ASSIGNMENT: Please give the data again in full, exactly as it reads.

RECORDED DATA:
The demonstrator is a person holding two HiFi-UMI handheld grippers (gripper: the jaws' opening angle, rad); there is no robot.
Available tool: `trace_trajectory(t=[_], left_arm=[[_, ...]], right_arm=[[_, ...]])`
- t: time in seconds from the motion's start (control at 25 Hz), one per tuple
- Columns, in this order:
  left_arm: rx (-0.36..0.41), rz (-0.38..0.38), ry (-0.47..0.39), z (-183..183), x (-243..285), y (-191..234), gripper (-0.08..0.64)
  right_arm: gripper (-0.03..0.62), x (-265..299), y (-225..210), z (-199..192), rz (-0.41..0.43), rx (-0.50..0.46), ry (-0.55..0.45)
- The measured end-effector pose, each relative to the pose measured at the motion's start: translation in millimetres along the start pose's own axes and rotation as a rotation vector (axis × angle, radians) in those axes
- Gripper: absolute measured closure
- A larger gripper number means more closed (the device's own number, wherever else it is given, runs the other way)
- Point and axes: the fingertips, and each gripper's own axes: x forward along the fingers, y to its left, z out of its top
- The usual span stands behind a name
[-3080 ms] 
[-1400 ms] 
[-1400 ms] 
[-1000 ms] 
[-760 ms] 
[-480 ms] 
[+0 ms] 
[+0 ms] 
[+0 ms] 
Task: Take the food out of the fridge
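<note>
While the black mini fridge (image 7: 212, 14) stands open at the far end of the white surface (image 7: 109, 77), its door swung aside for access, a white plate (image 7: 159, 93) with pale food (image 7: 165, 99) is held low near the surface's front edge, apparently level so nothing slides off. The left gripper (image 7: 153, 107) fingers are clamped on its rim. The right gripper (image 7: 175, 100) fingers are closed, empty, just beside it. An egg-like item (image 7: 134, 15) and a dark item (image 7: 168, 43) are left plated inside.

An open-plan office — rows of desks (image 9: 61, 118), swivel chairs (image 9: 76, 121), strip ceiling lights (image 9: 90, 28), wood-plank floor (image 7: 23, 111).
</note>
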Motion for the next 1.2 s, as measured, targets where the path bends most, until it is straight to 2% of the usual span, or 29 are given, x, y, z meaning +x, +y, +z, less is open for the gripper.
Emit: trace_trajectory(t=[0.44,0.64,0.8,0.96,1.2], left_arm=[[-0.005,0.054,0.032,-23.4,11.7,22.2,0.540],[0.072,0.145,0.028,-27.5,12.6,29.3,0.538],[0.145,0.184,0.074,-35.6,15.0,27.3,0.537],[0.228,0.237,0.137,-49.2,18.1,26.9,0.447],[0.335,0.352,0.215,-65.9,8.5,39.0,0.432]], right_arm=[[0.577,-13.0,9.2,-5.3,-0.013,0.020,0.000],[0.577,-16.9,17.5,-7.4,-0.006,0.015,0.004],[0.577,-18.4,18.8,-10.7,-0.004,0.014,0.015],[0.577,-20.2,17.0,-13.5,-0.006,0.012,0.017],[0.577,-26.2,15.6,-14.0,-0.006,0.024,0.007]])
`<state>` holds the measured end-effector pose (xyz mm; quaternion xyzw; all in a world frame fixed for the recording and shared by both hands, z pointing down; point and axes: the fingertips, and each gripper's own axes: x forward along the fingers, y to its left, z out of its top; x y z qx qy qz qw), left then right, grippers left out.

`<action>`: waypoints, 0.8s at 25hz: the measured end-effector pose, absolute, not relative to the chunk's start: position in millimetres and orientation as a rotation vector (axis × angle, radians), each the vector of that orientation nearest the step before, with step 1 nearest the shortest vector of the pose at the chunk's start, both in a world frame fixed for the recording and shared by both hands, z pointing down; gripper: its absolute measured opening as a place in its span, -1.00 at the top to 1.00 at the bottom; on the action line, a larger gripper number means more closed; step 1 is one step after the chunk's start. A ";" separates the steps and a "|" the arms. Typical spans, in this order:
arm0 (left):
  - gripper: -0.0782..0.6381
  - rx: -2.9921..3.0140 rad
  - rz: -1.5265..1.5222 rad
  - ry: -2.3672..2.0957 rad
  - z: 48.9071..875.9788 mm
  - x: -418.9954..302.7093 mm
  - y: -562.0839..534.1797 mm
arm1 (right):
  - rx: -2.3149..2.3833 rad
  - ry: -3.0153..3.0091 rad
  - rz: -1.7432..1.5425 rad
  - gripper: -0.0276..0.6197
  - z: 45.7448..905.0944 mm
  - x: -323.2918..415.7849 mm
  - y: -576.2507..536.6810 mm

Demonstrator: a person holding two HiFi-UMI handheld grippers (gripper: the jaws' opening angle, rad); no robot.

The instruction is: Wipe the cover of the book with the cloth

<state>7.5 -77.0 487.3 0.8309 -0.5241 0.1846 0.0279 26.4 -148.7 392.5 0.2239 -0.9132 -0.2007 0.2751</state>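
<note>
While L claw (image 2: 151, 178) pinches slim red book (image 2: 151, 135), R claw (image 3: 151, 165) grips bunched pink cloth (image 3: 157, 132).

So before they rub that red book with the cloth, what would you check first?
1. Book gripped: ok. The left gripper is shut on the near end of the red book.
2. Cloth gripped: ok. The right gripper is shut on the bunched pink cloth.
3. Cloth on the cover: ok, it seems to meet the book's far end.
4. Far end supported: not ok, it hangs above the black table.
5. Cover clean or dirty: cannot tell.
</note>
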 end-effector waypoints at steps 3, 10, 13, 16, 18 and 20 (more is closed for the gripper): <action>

SOLUTION FOR THIS PROBLEM:
The demonstrator is a person holding two HiFi-UMI handheld grippers (gripper: the jaws' opening angle, rad); there is no robot.
Available tool: `trace_trajectory(t=[_], left_arm=[[_, ...]], right_arm=[[_, ...]])`
- t: time in seconds from the motion's start (control at 25 Hz), one per tuple
- Columns, in this order:
  left_arm: rx (-0.36..0.41), rz (-0.38..0.38), ry (-0.47..0.39), z (-183..183), x (-243..285), y (-191..234), gripper (-0.08..0.64)
  right_arm: gripper (-0.03..0.62), x (-265..299), y (-225..210), z (-199..192), rz (-0.41..0.43), rx (-0.50..0.46), ry (-0.55..0.45)
- The measured end-effector pose, each relative to the pose measured at the motion's start: translation in millimetres along the start pose's own axes and rotation as a rotation vector (axis × angle, radians) in those axes
- Gripper: absolute measured closure
- A larger gripper number means more closed (the device's own number, wherever else it is given, runs the other way)
- Point and axes: the fingertips, and each gripper's own axes: x forward along the fingers, y to its left, z out of its top
- The usual span stands behind a name
[-3080 ms] 
[-1400 ms] 
[-1400 ms] 
[-1000 ms] 
[-760 ms] 
[-480 ms] 
[+0 ms] 
[+0 ms] 
[+0 ms] 
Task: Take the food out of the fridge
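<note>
While the black mini fridge (image 7: 212, 14) stands open at the far end of the white surface (image 7: 109, 77), its door swung aside for access, a white plate (image 7: 159, 93) with pale food (image 7: 165, 99) is held low near the surface's front edge, apparently level so nothing slides off. The left gripper (image 7: 153, 107) fingers are clamped on its rim. The right gripper (image 7: 175, 100) fingers are closed, empty, just beside it. An egg-like item (image 7: 134, 15) and a dark item (image 7: 168, 43) are left plated inside.

An open-plan office — rows of desks (image 9: 61, 118), swivel chairs (image 9: 76, 121), strip ceiling lights (image 9: 90, 28), wood-plank floor (image 7: 23, 111).
</note>
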Motion for the next 1.2 s, as measured, targets where the path bends most, until it is straight to 2% of the usual span, or 29 are given, x, y, z meaning +x, +y, +z, less is open for the gripper.
Emit: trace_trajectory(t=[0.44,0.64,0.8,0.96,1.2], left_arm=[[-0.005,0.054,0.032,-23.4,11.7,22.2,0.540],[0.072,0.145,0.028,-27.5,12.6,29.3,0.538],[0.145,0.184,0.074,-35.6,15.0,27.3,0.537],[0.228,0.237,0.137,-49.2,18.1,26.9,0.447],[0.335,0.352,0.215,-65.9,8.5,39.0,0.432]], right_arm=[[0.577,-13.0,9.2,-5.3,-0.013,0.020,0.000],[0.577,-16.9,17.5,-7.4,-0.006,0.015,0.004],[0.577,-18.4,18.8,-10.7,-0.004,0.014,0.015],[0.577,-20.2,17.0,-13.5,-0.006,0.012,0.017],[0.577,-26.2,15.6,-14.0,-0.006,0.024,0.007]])
`<state>` holds the measured end-effector pose (xyz mm; quaternion xyzw; all in a world frame fixed for the recording and shared by both hands, z pointing down; point and axes: the fingertips, and each gripper's own axes: x forward along the fingers, y to its left, z out of its top; x y z qx qy qz qw), left then right, grippers left out.

`<action>`: waypoints, 0.8s at 25hz: the measured end-effector pose, absolute, not relative to the chunk's start: position in millimetres and orientation as a rotation vector (axis × angle, radians), each the vector of that orientation nearest the step before, with step 1 nearest the shortest vector of the pose at the chunk's start, both in a world frame fixed for the recording and shared by both hands, z pointing down; gripper: its absolute measured opening as a place in its span, -1.00 at the top to 1.00 at the bottom; on the action line, a larger gripper number means more closed; step 1 is one step after the chunk's start. A ";" separates the steps and a "|" the arms. Typical spans, in this order:
arm0 (left):
  - gripper: -0.0782..0.6381
  - rx: -2.9921..3.0140 rad
  - rz: -1.5265..1.5222 rad
  - ry: -2.3672..2.0957 rad
  - z: 48.9071..875.9788 mm
  - x: -418.9954..302.7093 mm
  - y: -562.0839..534.1797 mm
arm1 (right):
  - rx: -2.3149..2.3833 rad
  - ry: -3.0153..3.0091 rad
  - rz: -1.7432..1.5425 rad
  - gripper: -0.0276..0.6197
  - z: 45.7448..905.0944 mm
  - x: -323.2918..415.7849 mm
  - y: -576.2507..536.6810 mm

Demonstrator: a person holding two HiFi-UMI handheld grippers (gripper: the jaws' opening angle, rad); no robot.

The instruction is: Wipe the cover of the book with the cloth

<state>7.5 -77.0 487.3 0.8309 -0.5241 0.1846 0.0279 26.4 -148.7 392.5 0.2239 -0.9132 -0.2007 0.2751</state>
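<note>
While L claw (image 2: 151, 178) pinches slim red book (image 2: 151, 135), R claw (image 3: 151, 165) grips bunched pink cloth (image 3: 157, 132).

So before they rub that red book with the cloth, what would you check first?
1. Book gripped: ok. The left gripper is shut on the near end of the red book.
2. Cloth gripped: ok. The right gripper is shut on the bunched pink cloth.
3. Cloth on the cover: ok, it seems to meet the book's far end.
4. Far end supported: not ok, it hangs above the black table.
5. Cover clean or dirty: cannot tell.
</note>
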 end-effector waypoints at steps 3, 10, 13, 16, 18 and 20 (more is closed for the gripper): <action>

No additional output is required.